Opeens liepen er zes kittens naar voren. Een bruine poes volgde al snel. 'Zoutkit, Maankit en Springkit! Waarom zijn jullie weg gelopen!' Een witte poes kwam naast de bruine poes staan. 'Goudkit, Botskit en Sterkit! Ga onmiddelijk naar de kraamkamer!' De zes kittens keken naar hun moeders. 'Maar Zoutkit, Maankit en Springkit zijn zes manen oud!' Klaagde het gouden poesje.
Fin snorde. 'Ik maak ze wel leerlingen. Hij knikte de bruine poes toe. 'Hoe heten ze?'
'Deze witte met grijze vlekjes heet Zoutkit, dit zwarte poesje heet Maakit en de crème kleurige heet Springwind.' Miauwde de bruine poes trots.

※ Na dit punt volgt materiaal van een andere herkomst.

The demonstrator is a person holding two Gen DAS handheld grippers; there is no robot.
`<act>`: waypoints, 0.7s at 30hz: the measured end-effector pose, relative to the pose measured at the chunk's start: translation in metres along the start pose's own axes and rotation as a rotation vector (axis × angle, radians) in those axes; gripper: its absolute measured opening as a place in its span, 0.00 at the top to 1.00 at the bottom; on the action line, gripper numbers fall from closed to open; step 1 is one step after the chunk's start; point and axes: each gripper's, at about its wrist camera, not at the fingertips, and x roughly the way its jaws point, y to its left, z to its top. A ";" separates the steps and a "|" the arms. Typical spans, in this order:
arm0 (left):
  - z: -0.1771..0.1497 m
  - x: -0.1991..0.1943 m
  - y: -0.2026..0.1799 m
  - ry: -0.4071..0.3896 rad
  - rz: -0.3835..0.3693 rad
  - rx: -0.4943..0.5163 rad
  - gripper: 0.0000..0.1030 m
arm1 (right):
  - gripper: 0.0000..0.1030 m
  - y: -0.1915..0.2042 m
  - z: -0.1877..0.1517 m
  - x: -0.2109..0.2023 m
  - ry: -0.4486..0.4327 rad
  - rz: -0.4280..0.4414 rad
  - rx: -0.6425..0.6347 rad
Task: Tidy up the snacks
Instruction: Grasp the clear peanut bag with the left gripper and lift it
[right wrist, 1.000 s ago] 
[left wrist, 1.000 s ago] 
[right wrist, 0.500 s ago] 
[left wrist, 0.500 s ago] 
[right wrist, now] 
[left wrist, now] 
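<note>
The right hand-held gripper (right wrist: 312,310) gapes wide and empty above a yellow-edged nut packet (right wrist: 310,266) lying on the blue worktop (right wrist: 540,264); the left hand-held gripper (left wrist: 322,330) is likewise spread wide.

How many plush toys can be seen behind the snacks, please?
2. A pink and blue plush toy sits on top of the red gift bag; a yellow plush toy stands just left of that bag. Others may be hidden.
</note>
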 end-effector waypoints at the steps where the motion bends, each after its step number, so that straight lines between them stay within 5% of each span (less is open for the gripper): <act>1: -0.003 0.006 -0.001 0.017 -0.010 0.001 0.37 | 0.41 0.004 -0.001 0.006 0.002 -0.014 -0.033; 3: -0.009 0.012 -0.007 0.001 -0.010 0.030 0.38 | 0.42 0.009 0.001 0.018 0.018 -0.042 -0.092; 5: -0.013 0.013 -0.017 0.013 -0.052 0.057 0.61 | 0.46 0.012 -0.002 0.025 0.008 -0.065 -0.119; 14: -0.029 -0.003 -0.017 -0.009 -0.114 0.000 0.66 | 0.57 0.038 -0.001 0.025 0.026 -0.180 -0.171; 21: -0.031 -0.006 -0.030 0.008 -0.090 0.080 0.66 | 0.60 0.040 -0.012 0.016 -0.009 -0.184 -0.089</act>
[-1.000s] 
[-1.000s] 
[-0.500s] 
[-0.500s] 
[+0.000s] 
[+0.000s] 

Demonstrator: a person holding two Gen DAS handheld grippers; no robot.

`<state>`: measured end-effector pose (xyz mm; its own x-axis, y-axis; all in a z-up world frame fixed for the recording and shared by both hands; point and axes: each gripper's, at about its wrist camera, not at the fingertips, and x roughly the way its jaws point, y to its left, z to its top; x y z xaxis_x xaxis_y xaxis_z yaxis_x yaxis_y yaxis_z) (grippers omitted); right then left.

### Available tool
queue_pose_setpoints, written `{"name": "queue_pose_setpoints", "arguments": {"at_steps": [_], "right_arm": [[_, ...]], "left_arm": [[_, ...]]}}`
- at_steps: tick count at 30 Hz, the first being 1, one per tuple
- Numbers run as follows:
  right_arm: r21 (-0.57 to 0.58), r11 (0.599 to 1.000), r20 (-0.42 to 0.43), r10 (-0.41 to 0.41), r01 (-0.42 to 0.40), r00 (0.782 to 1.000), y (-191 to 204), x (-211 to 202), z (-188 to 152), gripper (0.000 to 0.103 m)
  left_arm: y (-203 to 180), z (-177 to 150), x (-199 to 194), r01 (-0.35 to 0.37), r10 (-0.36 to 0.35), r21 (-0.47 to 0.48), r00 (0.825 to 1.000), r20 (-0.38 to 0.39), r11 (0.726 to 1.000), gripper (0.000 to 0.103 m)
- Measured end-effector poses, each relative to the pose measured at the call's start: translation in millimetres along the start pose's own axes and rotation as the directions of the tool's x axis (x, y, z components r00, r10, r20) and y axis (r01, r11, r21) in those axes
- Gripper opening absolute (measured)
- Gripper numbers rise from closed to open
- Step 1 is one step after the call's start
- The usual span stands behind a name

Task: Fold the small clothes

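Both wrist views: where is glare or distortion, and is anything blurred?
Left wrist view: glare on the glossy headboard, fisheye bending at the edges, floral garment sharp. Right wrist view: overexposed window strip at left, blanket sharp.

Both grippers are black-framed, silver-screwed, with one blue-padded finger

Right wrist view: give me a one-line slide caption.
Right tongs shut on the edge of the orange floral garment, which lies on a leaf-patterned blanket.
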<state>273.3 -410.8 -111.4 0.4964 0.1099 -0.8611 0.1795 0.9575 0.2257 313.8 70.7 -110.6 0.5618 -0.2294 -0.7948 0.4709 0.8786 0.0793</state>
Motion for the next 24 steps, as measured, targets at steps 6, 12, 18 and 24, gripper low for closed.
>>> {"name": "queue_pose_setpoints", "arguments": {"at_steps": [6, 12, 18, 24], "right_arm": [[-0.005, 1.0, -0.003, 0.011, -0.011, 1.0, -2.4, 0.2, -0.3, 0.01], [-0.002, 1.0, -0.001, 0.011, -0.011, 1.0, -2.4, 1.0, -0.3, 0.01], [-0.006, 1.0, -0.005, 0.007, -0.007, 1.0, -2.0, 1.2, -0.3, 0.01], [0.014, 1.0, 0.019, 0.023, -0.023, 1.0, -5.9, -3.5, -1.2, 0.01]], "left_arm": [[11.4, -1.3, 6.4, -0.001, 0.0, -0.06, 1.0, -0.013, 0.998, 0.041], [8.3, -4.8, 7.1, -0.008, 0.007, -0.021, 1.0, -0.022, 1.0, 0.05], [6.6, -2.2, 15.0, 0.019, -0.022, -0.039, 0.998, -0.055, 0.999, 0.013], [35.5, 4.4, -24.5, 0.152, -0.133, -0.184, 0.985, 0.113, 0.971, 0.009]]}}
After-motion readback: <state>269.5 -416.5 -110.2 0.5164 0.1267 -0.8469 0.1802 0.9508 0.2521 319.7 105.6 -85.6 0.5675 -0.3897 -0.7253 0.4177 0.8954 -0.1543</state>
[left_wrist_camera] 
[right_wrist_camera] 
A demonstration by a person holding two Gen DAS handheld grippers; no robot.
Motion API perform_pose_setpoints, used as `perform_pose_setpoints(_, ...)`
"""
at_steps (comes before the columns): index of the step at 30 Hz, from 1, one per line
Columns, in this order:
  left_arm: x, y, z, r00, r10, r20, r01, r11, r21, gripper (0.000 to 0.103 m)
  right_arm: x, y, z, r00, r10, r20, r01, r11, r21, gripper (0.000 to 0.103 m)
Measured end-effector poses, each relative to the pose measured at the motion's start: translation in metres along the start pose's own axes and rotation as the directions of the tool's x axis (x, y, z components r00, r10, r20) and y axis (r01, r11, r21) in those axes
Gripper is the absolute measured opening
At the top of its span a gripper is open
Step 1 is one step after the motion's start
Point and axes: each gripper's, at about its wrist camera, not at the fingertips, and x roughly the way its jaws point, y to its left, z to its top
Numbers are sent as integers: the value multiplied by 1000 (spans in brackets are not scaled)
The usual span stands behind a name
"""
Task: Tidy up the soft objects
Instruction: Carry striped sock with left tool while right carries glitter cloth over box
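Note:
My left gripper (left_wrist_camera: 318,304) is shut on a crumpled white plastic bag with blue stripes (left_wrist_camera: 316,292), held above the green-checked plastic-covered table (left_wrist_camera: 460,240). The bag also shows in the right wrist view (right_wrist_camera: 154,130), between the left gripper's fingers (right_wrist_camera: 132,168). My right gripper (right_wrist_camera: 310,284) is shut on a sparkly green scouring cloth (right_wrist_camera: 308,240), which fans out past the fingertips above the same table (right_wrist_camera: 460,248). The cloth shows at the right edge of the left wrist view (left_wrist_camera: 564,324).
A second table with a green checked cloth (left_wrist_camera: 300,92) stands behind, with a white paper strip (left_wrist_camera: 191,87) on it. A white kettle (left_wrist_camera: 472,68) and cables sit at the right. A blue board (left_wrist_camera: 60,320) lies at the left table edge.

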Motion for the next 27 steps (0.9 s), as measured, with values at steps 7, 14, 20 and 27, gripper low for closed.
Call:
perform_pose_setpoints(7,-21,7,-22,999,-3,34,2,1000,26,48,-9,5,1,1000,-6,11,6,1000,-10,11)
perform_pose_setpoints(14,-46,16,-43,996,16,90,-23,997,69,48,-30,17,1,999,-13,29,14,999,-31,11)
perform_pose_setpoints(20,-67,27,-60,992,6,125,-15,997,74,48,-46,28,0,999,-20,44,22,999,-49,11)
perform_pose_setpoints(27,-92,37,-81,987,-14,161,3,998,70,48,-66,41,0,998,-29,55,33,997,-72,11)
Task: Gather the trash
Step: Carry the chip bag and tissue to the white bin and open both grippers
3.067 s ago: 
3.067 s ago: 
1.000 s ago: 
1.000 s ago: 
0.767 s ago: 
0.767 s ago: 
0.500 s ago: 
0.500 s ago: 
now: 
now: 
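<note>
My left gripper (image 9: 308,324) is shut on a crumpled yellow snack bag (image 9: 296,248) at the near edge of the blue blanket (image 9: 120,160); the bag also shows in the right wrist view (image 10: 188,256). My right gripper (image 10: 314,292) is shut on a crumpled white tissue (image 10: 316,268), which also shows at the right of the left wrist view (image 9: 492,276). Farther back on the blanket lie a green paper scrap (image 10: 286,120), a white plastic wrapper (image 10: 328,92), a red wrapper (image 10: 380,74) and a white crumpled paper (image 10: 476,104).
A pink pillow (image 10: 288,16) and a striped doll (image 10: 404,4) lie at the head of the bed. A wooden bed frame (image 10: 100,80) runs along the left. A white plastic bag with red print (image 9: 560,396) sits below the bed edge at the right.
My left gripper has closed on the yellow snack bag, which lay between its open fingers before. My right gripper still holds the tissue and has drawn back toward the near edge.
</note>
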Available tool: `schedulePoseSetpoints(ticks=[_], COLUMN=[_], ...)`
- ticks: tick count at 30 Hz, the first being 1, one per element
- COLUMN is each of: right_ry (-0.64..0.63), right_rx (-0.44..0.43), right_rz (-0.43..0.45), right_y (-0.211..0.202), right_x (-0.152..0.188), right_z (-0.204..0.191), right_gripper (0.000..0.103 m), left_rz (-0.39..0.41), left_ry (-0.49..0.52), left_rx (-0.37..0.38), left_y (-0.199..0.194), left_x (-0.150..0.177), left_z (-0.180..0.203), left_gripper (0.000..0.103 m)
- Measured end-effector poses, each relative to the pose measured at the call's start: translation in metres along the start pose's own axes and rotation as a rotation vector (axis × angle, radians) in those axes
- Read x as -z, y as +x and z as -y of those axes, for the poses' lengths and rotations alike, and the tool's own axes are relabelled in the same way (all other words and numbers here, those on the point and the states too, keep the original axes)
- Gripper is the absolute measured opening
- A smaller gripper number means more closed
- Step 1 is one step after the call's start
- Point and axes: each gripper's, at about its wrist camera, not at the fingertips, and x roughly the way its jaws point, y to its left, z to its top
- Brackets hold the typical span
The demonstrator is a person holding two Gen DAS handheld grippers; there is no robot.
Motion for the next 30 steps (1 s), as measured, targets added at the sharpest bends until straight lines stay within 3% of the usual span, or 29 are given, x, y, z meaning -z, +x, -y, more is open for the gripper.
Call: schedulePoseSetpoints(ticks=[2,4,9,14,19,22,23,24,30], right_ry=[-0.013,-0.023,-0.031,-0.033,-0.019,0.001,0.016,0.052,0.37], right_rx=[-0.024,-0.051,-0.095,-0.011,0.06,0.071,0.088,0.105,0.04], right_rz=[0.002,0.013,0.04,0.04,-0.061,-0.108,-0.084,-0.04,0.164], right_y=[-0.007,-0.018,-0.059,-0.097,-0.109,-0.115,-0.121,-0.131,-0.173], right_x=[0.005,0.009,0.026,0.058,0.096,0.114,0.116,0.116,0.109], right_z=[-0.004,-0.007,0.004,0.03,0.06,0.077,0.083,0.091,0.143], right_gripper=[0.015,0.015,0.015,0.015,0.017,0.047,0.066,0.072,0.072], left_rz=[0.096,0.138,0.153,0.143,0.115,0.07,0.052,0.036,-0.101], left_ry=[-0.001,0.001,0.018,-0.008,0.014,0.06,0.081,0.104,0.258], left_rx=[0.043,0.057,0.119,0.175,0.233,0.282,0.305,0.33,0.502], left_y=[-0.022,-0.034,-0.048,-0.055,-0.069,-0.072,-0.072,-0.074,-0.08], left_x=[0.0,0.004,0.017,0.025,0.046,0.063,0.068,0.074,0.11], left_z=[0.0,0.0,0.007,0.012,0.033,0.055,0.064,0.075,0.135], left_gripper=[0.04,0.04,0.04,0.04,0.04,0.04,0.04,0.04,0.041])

'Ik Fin, nieuwe leider van de Zonneclan. Vraag aan de voorouders van deze clan om te waken over mijn nieuwe krijgers. Ze hebben hun best gedaan om te leven zoals jullie dat ook deden. Daarom geef ik ze nu ook een leerlingennaam.'

Hij keek het zwart poesje aan.
'Maankit, tot de dag dat je een krijgersnaam ontvangt heet jij Maanpoot!' Het poesje keek twijfelend naar Fin. 'Mag ik een medicijnkat zijn?' Vroeg ze toen uiteindelijk. Fin knikte. 'Jouw mentor zal Distelblad zijn.' Blij liep Maankit op Distelblad af, en raakte haar neus aan.

Toen richtte hij zich op de tweede kitten. 'Springkit, tot de dag dat je een krijgersnaam ontvangt heet jij Springpoot! Jouw mentor zal Raafveder zijn.' Springpoot sprong iets omhoog om bij Raafveders neus te komen.

Toen richtte Fin zich op Zoutkit. Het witte katertje zat opgewonden op de stenen grond.
'Zoutkit, tot de dag dat je een krijgersnaam ontvangt heet jij Zoutpoot! Ik zal jouw mentor zijn!'

Voordat een kat de nieuwe namen kon roepen ging Fin verder. 'Hoelang duurt het nog tot dat jouw kittens zes manen zijn?' Vroeg Fin aan de witte poes.
'Twee zons opkomsten. En deze gouden heet Goudkit, de wit met grijze heet Sterkkit en deze met een halve staart heet Botskit' Miauwde de witte poes trots.
Fin knikte. 
'Botskit, tot de dag dat je een krijgersnaam ontvangt heet jij Botspoot! Jouw mentor zal.' Hij keek naar een licht bruine kat. Die begreep de hint. 'Modderneus' Miauwde de kater snel. Fin knikte. 'En jij?' Vroeg hij aan een zwarte poes. 'Zwartvlam.' Miauwde de poes kortaf.
'Botspoot, Modderneus zal jouw mentor zijn!'
'Sterkkit, tot de dag dat je een krijgersnaam ontvangt heet jij Sterkpoot. Jouw mentor zal Zwartvlam zijn.'
Toen keek Fin naar Goudkit, jet gouden poesje zag er zenuwachtig uit.
'Goudkit, tot de dag dat je een krijgersnaam ontvangt heet jij Goudpoot. Jouw mentor zal Kwiteklauw zijn!'
Fin keek naar Kwitklauw, maar zag dat de kater aan het discuseren was met Spikkelblad.